**TASK DETAILS**
Your task is to copy every line of the entries that holds the word "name".

**MATERIAL TO PROCESS**
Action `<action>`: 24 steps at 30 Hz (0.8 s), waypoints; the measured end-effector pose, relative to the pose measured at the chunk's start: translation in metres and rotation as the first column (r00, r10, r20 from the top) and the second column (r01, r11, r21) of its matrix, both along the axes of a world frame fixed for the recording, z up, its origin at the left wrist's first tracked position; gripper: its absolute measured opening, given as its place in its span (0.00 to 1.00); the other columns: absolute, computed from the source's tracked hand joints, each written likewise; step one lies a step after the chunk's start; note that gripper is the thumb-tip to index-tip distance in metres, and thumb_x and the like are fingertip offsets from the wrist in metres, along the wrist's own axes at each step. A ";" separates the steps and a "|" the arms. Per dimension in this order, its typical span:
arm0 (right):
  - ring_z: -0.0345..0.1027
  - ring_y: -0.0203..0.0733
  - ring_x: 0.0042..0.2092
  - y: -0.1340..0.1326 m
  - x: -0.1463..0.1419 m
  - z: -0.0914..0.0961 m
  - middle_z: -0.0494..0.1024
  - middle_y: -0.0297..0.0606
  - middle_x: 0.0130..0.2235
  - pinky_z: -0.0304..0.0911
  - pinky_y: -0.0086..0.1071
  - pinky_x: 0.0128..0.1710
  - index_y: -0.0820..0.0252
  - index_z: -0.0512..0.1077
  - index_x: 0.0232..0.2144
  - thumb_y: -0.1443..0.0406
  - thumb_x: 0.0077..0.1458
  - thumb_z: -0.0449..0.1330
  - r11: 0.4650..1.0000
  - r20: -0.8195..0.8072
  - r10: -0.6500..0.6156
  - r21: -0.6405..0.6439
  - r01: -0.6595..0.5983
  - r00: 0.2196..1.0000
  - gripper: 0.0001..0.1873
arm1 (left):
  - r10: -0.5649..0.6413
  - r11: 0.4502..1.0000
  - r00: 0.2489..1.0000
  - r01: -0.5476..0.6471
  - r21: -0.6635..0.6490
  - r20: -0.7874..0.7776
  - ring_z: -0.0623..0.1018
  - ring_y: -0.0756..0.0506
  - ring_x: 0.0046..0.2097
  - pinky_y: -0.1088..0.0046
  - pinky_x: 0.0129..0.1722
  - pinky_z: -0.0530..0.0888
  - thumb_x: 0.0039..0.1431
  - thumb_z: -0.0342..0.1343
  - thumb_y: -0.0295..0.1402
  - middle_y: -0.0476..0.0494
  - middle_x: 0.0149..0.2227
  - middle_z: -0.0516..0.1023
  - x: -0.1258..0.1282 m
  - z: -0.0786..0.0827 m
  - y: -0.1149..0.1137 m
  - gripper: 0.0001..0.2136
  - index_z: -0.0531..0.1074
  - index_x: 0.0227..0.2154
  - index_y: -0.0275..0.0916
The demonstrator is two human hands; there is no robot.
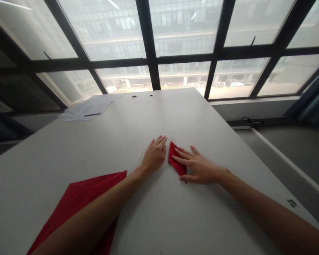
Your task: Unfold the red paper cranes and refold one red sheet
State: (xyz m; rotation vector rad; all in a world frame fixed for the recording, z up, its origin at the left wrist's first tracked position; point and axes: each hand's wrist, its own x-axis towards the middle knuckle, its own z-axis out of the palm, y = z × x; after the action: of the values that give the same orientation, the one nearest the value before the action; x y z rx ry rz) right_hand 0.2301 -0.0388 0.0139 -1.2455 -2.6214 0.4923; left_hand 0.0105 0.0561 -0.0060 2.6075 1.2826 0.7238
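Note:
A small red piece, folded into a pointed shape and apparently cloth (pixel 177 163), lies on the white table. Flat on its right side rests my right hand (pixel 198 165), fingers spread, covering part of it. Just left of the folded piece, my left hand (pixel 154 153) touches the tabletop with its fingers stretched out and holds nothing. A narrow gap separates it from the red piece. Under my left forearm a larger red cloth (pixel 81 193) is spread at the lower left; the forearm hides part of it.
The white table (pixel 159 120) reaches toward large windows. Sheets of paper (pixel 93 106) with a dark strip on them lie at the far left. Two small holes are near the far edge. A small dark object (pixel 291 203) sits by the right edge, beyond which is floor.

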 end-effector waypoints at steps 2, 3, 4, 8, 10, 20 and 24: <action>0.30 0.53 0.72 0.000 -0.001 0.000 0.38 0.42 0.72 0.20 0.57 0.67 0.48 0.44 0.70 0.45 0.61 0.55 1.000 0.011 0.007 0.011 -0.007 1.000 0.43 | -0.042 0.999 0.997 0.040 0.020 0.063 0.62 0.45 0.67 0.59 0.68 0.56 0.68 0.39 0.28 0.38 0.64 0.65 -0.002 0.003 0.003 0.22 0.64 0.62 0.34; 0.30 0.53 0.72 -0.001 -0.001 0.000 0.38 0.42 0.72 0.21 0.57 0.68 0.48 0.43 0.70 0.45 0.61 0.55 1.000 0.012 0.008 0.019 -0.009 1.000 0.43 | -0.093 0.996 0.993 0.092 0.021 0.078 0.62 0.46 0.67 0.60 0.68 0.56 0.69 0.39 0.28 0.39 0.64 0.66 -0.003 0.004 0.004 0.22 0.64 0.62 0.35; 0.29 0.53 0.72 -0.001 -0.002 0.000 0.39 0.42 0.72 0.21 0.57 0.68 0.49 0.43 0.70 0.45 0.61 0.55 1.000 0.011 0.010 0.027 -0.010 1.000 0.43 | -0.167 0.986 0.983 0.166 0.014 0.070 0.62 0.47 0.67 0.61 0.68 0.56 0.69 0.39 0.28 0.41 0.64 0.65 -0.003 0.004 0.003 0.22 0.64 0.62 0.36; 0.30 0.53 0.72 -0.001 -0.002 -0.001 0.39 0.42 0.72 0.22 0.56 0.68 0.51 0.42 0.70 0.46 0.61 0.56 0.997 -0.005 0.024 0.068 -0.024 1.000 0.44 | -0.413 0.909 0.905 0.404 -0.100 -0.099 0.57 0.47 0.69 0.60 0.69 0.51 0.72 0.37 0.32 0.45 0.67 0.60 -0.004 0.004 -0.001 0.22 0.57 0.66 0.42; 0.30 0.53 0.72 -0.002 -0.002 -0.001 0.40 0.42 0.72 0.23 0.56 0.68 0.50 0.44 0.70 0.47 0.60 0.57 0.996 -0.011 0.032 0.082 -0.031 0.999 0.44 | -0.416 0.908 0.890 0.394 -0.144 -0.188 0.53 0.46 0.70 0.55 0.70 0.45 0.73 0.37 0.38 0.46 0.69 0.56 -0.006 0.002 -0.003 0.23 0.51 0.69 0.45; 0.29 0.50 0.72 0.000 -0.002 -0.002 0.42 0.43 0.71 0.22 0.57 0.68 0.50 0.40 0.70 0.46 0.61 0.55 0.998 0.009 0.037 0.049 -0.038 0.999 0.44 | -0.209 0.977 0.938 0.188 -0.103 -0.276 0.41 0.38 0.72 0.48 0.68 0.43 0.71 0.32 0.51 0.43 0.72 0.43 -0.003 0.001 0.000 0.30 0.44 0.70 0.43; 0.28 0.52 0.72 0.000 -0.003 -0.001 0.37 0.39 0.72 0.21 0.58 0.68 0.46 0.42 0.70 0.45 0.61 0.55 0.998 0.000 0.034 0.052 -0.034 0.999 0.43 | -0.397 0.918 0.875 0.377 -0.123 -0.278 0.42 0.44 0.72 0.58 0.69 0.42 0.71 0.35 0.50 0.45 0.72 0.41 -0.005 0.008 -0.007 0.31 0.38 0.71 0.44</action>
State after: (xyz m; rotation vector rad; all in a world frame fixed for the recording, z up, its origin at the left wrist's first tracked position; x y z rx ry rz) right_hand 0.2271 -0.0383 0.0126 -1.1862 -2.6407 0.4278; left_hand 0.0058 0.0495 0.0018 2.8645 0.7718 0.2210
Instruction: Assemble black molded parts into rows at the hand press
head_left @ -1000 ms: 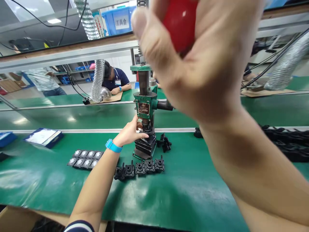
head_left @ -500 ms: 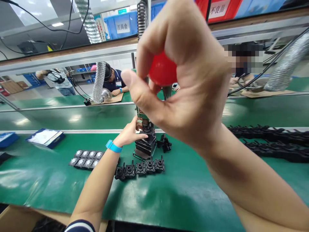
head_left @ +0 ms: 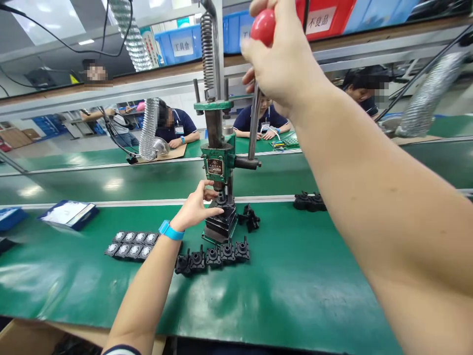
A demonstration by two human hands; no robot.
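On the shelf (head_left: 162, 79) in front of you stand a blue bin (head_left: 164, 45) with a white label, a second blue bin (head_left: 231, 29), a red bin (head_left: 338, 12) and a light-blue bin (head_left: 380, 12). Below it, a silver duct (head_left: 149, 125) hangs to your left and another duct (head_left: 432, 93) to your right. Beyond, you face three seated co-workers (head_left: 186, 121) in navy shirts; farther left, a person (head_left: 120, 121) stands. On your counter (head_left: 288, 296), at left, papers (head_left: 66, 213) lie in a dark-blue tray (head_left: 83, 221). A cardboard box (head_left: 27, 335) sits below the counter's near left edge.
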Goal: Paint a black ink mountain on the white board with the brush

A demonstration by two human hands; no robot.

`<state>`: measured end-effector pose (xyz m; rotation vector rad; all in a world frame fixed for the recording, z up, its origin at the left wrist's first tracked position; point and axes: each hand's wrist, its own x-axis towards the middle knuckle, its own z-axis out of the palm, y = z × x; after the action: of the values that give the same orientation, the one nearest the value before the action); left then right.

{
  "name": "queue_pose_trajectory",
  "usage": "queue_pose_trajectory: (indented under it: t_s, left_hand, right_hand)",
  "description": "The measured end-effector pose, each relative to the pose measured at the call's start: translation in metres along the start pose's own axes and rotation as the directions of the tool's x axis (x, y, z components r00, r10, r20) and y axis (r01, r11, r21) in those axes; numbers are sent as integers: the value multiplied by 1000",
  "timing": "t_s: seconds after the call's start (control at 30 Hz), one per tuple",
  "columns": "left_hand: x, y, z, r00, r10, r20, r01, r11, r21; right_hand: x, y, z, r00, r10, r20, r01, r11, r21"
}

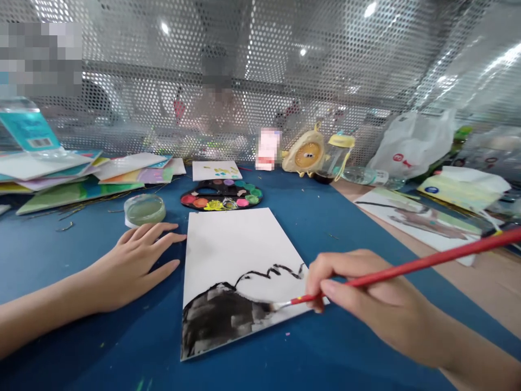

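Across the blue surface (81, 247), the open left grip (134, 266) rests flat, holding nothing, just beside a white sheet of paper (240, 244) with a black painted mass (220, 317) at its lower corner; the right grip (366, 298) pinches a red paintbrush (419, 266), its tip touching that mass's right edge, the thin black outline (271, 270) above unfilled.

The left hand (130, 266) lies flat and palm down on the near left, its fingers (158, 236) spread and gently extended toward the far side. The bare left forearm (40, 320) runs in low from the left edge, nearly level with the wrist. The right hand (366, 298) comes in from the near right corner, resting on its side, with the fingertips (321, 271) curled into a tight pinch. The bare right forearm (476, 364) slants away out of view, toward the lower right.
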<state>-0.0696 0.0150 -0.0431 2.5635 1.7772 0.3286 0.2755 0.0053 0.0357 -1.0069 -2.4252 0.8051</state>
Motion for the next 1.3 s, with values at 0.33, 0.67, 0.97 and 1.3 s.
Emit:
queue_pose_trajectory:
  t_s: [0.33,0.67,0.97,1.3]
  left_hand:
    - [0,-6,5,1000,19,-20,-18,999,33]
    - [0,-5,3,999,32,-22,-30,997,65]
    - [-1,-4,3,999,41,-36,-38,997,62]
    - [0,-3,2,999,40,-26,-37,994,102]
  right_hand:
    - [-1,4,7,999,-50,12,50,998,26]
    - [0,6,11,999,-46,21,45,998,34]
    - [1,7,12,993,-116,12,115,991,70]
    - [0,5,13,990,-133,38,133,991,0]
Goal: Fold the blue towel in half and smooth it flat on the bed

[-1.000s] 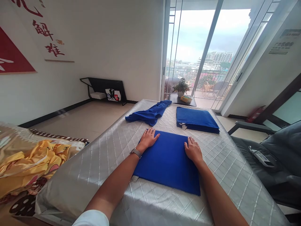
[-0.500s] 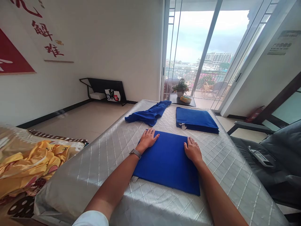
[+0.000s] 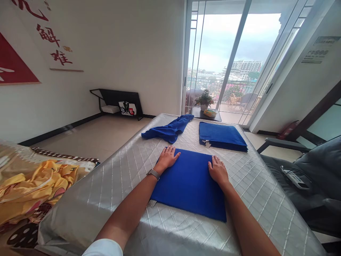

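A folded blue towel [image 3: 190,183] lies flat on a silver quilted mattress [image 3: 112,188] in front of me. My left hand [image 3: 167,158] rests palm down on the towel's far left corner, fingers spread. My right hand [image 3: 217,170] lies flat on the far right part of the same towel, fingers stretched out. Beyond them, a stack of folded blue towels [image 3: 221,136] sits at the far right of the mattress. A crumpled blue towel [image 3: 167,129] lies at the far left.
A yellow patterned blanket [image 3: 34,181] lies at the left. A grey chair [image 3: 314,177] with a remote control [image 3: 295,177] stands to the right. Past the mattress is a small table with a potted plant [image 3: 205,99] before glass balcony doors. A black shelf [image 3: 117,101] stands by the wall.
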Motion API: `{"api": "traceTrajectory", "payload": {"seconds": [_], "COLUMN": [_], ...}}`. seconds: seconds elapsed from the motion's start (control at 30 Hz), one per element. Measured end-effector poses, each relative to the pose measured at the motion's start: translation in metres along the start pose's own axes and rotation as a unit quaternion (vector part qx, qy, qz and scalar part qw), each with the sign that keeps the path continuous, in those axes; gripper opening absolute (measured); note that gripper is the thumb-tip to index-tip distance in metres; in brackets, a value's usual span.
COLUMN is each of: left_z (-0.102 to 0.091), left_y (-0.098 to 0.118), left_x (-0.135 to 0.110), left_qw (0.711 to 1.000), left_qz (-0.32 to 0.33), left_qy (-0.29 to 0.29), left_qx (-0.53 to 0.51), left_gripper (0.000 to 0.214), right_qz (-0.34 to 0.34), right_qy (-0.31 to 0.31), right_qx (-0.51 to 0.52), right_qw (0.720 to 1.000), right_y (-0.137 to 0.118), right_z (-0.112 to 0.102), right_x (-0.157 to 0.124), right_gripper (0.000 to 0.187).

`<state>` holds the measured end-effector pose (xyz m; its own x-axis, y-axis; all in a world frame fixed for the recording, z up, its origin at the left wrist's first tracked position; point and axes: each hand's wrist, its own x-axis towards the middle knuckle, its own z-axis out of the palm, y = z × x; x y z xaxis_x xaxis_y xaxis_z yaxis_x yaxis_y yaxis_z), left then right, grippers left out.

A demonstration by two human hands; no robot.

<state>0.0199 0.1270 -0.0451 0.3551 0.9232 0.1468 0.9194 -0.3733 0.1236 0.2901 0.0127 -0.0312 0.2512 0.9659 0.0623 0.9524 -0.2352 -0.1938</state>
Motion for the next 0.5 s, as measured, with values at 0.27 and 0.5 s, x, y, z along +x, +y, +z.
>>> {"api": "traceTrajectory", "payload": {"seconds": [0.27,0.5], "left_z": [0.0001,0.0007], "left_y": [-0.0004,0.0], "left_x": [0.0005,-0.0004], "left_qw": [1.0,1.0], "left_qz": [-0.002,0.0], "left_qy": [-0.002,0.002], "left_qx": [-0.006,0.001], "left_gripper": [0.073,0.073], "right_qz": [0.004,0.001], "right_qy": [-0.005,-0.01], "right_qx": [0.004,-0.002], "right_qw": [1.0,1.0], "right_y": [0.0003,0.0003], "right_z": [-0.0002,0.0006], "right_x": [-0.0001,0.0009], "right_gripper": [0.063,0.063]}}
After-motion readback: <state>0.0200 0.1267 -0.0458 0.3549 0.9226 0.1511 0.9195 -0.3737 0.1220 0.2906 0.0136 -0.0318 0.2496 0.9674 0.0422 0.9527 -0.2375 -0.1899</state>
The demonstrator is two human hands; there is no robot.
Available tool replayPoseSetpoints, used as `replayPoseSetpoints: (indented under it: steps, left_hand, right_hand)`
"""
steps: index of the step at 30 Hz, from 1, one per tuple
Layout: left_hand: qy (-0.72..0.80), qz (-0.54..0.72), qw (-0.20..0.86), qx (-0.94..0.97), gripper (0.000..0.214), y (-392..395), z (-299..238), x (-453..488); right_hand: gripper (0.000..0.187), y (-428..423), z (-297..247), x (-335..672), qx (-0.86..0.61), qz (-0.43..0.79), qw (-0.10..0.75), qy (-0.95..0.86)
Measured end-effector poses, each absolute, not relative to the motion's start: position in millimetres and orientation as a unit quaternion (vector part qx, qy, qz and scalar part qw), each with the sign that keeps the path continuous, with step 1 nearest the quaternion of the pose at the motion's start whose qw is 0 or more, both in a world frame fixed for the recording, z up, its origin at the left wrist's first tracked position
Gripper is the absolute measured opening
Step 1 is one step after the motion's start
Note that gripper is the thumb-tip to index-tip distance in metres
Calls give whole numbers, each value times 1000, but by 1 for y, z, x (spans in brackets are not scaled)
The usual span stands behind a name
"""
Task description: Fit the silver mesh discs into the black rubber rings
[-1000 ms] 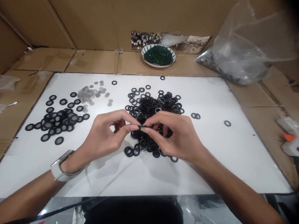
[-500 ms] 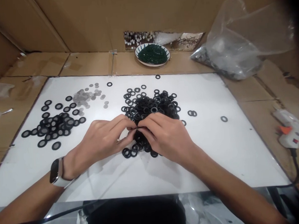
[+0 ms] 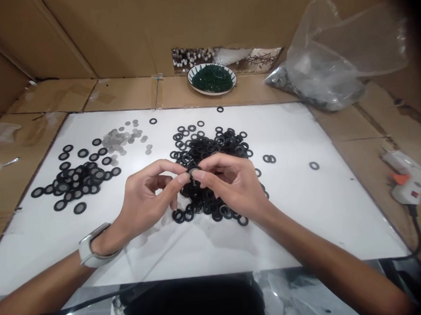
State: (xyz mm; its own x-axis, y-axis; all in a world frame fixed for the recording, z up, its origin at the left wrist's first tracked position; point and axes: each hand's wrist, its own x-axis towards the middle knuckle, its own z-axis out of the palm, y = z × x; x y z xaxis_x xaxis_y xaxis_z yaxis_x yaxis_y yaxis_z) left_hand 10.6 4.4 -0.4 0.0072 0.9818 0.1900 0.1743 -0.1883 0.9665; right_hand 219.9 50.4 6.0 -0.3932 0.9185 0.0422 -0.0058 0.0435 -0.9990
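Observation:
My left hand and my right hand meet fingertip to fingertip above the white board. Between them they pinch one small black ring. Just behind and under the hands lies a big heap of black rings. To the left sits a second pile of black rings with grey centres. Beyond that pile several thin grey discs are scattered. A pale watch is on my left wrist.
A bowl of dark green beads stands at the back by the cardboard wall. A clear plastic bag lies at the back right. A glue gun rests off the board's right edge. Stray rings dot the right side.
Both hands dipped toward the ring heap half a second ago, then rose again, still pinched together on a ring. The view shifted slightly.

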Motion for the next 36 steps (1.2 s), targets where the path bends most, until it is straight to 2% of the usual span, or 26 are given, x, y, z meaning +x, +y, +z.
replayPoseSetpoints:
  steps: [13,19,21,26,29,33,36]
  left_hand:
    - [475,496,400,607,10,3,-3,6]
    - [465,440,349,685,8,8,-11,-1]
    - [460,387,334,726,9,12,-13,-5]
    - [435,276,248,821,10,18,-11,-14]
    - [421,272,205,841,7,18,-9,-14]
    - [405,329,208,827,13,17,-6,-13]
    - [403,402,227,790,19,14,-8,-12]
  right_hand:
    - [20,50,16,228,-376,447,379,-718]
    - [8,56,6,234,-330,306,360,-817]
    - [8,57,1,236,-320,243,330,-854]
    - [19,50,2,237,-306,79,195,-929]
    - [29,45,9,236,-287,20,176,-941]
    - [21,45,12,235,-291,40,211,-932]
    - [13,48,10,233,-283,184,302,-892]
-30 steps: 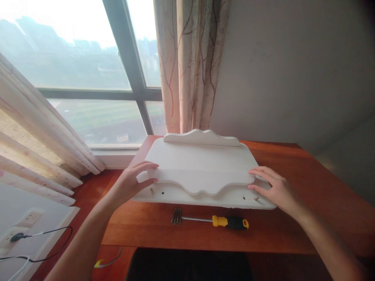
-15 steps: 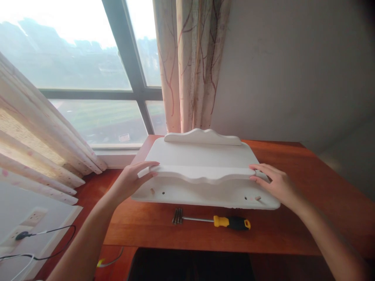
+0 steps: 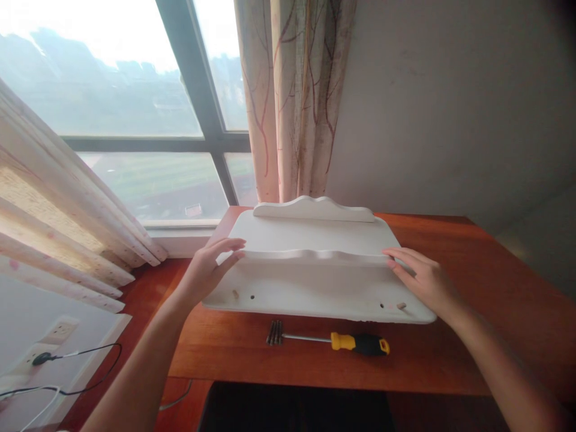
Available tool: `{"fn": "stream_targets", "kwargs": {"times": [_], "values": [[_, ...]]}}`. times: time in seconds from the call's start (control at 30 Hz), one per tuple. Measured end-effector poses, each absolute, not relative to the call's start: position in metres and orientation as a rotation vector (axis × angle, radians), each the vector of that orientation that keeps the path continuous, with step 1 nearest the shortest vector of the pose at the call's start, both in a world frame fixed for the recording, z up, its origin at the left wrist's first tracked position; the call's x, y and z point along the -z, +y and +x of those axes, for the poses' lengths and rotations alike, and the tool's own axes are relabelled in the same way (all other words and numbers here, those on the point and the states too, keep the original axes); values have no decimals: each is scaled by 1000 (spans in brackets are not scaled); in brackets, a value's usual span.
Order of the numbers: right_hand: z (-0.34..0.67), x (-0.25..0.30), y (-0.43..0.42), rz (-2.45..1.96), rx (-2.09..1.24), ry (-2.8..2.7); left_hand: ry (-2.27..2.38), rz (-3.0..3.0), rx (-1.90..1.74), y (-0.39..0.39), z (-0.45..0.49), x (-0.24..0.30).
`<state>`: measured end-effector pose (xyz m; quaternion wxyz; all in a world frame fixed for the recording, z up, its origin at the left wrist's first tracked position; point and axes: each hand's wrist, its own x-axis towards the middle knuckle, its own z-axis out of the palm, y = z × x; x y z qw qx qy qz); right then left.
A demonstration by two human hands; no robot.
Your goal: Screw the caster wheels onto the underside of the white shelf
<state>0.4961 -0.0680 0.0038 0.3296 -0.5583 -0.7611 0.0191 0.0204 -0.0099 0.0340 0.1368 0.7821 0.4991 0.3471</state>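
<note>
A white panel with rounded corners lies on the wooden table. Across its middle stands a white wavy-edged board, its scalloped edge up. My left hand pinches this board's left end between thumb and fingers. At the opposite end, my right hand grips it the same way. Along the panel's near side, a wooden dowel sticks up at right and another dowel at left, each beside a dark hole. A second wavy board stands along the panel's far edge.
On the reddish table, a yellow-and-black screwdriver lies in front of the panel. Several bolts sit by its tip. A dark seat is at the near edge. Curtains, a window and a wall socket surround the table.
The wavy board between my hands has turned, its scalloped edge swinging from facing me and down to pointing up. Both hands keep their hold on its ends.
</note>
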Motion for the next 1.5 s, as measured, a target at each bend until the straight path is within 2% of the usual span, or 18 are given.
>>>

**RESULT**
  "name": "queue_pose_trajectory",
The usual span stands behind a name

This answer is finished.